Whether storing books in stairs or in shelves you build into a loft bed’s frame, space-saving beds can be a great book storage solution.

Book Storage Hack #6: Closet library

Donald Albrecht, Museum of the City of New York curator of architecture and design, built a creative book storage hack in his apartment's closet.
The New York Times

If you’ve already learned to live without a closet, you might want to keep that skill and turn your hallway closet into a real, tiny home library. The beautiful room pictured above was built by Donald Albrecht, the curator of design and architecture for the Museum of the City of New York.

Donald exchanged a coat rack for a wall of shelves in his foyer closet, and he added a glass door to frame and display his little library. “It’s the oldest trick in the book,” he called the project. Maybe not the oldest, but definitely one of the most creative book storage hacks we’ve ever seen.
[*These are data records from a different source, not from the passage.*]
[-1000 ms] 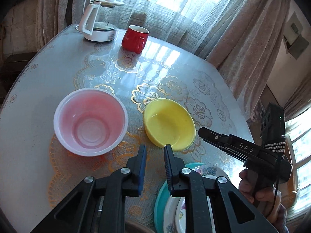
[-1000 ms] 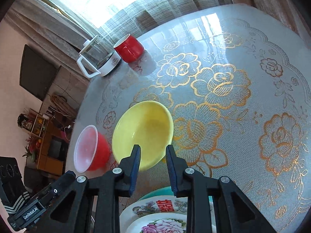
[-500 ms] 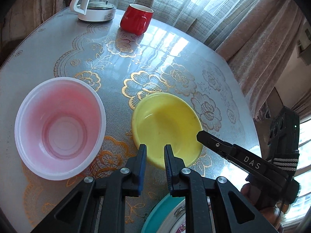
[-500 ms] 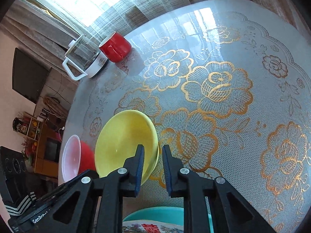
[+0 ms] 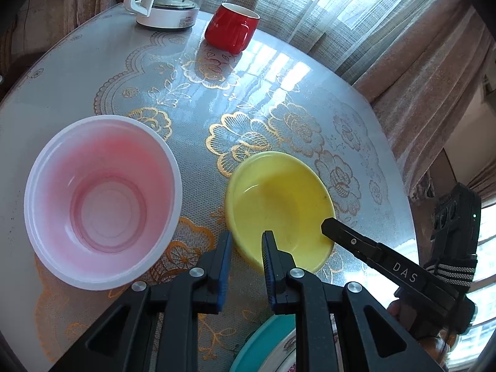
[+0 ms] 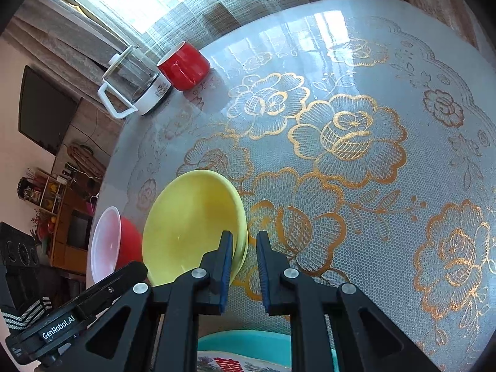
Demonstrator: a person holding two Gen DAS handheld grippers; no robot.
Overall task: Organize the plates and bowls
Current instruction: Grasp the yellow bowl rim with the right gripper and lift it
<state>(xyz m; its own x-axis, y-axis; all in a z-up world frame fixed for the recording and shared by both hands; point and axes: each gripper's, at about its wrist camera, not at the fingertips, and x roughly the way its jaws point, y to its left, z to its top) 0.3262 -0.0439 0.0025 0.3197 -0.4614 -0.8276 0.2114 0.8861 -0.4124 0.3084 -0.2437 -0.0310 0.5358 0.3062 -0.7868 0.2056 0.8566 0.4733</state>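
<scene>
Both grippers are being held open at the yellow bowl (image 5: 279,207). On the left gripper (image 5: 246,249), a narrow gap is being kept between the blue pads, with nothing clamped; its tips are being held at the bowl's 6 o'clock rim, which is lying between them, though contact cannot be told. On the right gripper (image 6: 245,248) the jaws are likewise being kept slightly apart, and the bowl's rim is being straddled, one finger inside the bowl and one outside. In the left view the right gripper's tip is being shown over the bowl's 4 o'clock edge.

A pink bowl (image 5: 102,198) is being shown just beside the yellow one, at its 9 o'clock, on the table (image 5: 77,86). A red mug (image 5: 232,29) and a kettle (image 5: 164,9) are being seen at 12 o'clock, well apart from the bowls. A teal plate (image 5: 263,344) with patterned plates stacked on it is being seen at 6 o'clock, under the fingers.
</scene>
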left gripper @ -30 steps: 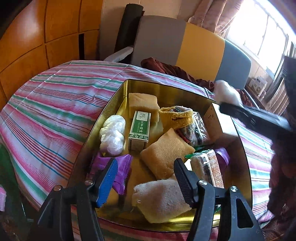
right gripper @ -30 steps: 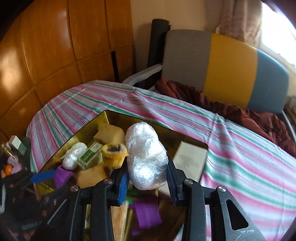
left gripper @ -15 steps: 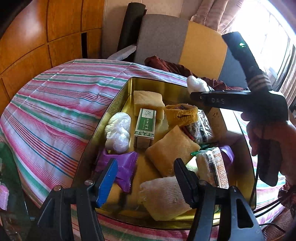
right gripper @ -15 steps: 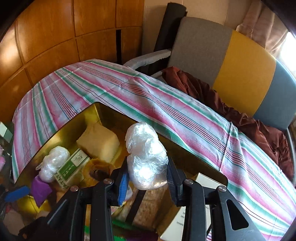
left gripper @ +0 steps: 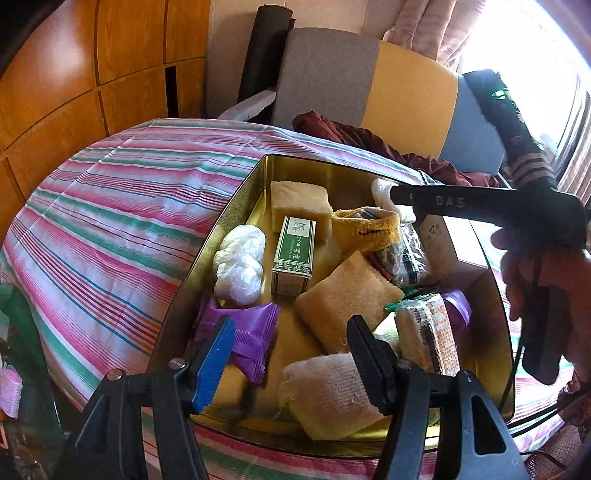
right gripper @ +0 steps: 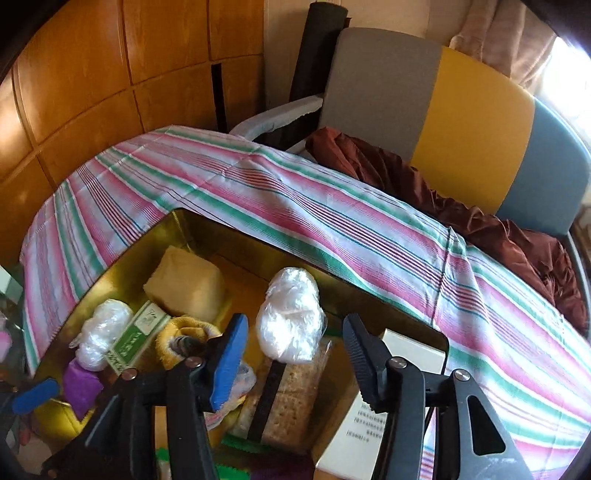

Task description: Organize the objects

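Striped cloth (left gripper: 110, 206) in pink, green and white covers the worktop, and on it sits a gold metal tin (left gripper: 229, 218) filled with small goods. Wood-panelled wall (right gripper: 92, 74) closes the room on the left; behind the worktop stands a chair (right gripper: 461, 122) with a grey, yellow and blue back, a dark red cloth (right gripper: 443, 199) heaped on its seat, and curtains (left gripper: 443, 33) hang by a bright window.

Inside the tin lie a tan sponge block (left gripper: 299, 203), a green and white box (left gripper: 294, 254), a wrapped white bundle (left gripper: 240, 264) near the left wall, a purple packet (left gripper: 251, 332), a yellow sock (left gripper: 365, 229), a tan cloth pad (left gripper: 347, 295), a cracker packet (left gripper: 424, 332) and a white box (right gripper: 388, 406) at the right wall.

Right gripper (right gripper: 295, 354) hangs over the tin with its fingers spread; a second plastic-wrapped white bundle (right gripper: 291, 314) sits between them, touching neither, its lower end meeting a snack pack below. Whether it rests there I cannot tell.

Left gripper (left gripper: 291, 354) hovers at the tin's near edge, fingers spread wide and holding nothing, above a pale rolled sock (left gripper: 328, 398).
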`<action>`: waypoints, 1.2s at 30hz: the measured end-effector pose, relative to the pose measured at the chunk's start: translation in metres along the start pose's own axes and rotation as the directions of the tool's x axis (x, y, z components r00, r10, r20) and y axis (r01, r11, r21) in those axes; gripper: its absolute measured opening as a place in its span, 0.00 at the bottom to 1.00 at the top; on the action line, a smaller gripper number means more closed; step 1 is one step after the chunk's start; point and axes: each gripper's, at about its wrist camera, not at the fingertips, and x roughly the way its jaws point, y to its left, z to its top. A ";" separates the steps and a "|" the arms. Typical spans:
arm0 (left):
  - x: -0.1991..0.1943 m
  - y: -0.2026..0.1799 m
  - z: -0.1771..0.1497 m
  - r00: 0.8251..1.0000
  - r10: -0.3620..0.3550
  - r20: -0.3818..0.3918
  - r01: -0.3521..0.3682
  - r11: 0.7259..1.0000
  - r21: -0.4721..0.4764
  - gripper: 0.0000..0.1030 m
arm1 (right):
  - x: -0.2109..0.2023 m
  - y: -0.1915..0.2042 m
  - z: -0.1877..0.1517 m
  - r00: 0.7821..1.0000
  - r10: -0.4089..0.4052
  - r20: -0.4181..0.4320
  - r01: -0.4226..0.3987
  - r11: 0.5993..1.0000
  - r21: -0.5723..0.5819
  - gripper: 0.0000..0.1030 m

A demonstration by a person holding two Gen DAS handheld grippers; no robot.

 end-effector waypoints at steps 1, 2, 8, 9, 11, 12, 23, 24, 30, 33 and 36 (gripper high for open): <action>0.000 0.000 0.000 1.000 0.002 -0.001 -0.002 1.000 0.001 0.62 | -0.003 0.000 -0.001 1.000 0.004 0.004 -0.005 1.000 0.006 0.55; -0.001 -0.001 0.000 1.000 0.005 -0.002 -0.005 1.000 0.002 0.62 | -0.007 0.000 -0.004 1.000 0.005 0.007 -0.005 1.000 0.013 0.55; -0.005 -0.006 0.001 1.000 0.025 0.004 -0.025 1.000 0.014 0.62 | -0.036 0.008 -0.021 0.999 -0.009 0.044 0.008 1.000 0.013 0.60; -0.007 -0.007 0.001 1.000 0.023 0.006 -0.023 1.000 0.014 0.62 | -0.040 0.009 -0.023 0.999 -0.016 0.050 0.016 1.000 0.012 0.63; -0.010 -0.009 0.001 1.000 0.028 0.014 -0.028 0.999 0.015 0.62 | -0.053 0.009 -0.030 0.997 -0.034 0.070 0.032 0.999 0.030 0.67; -0.013 -0.010 0.001 0.999 0.037 0.021 -0.037 0.999 0.020 0.62 | -0.058 0.008 -0.032 0.996 -0.039 0.076 0.036 0.998 0.042 0.70; -0.038 -0.014 0.006 0.989 0.133 0.071 -0.135 0.990 0.034 0.62 | -0.110 0.011 -0.069 0.991 -0.116 0.073 0.101 0.978 0.185 0.93; -0.041 -0.013 0.006 0.986 0.148 0.082 -0.150 0.988 0.029 0.62 | -0.111 0.012 -0.072 0.991 -0.120 0.066 0.105 0.975 0.196 0.96; -0.052 -0.014 0.008 0.966 0.239 0.097 -0.245 0.968 0.056 0.62 | -0.123 0.023 -0.086 0.987 -0.159 0.031 0.147 0.962 0.231 0.99; -0.052 -0.015 0.009 0.963 0.261 0.066 -0.266 0.960 0.083 0.62 | -0.126 0.030 -0.090 0.985 -0.175 0.016 0.166 0.957 0.239 1.00; -0.055 -0.015 0.007 0.958 0.278 0.064 -0.283 0.954 0.096 0.62 | -0.129 0.033 -0.093 0.982 -0.188 0.007 0.179 0.949 0.259 1.00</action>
Storage Hack #7: Bookshelves in nooks

A DIY bookcase in a tiny apartment's exposed brick nook is a prime example of a cool book storage hack.
Google+/Mactep

Unless it’s a micro-apartment designed by MKCA, every tiny apartment in the world comes with some unusable space. Whether it’s a niche in the wall where a chair wouldn’t fit or an out-of-the-way corner, a bookshelf could use the space well.

The beauty of bookshelves is how they come in all shapes and sizes, and they’re relatively easy to DIY if you’re feeling handy one weekend. Walk through your apartment and pay attention to the areas where you don’t walk or store anything already. Chances are, some bookshelves would fit in and benefit those nooks and crannies.

Book Storage Hack #8: Stash-away stacks

A fireplace used as an easy book storage hack in a 250 sq ft tiny apartment in NYC.
Apartment Therapy

Books are basically tiny, rectangular storage boxes in and of themselves. When there isn’t room under your bed for an IKEA SKUBB box full of Harry Potter books, your wizardry books will still fit in short stacks.

Often deemed the college room solution, stacks of books can enhance your space, bringing color and personality to your corners, end tables, and the space beneath your couch. Stash books anywhere and everywhere. As long as you don’t reach hoarding-level heights, you won’t risk turning into the Collyer brothers.

Book Storage Hack #9: An eReader

A Kindle Paperwhite ebook reader is a cheap book storage hack because it lets you store thousands of novels in a small apartment.
Amazon

The simplest and most efficient book storage hack is transitioning to digital, at least for as long as you’re living in a small apartment. Both the Kindle Paperwhite and the NOOK GlowLight Plus can store thousands of books. This means you can have all of your favorite tomes on hand, or rather “in hand,” taking up the space of a paperback.

An eReader isn’t the most creative storage hack for books, but if you only have space for a few hardcovers, pack up the rest of your physical library and store it in MakeSpace. You can always display your real collection later in your next, bigger apartment.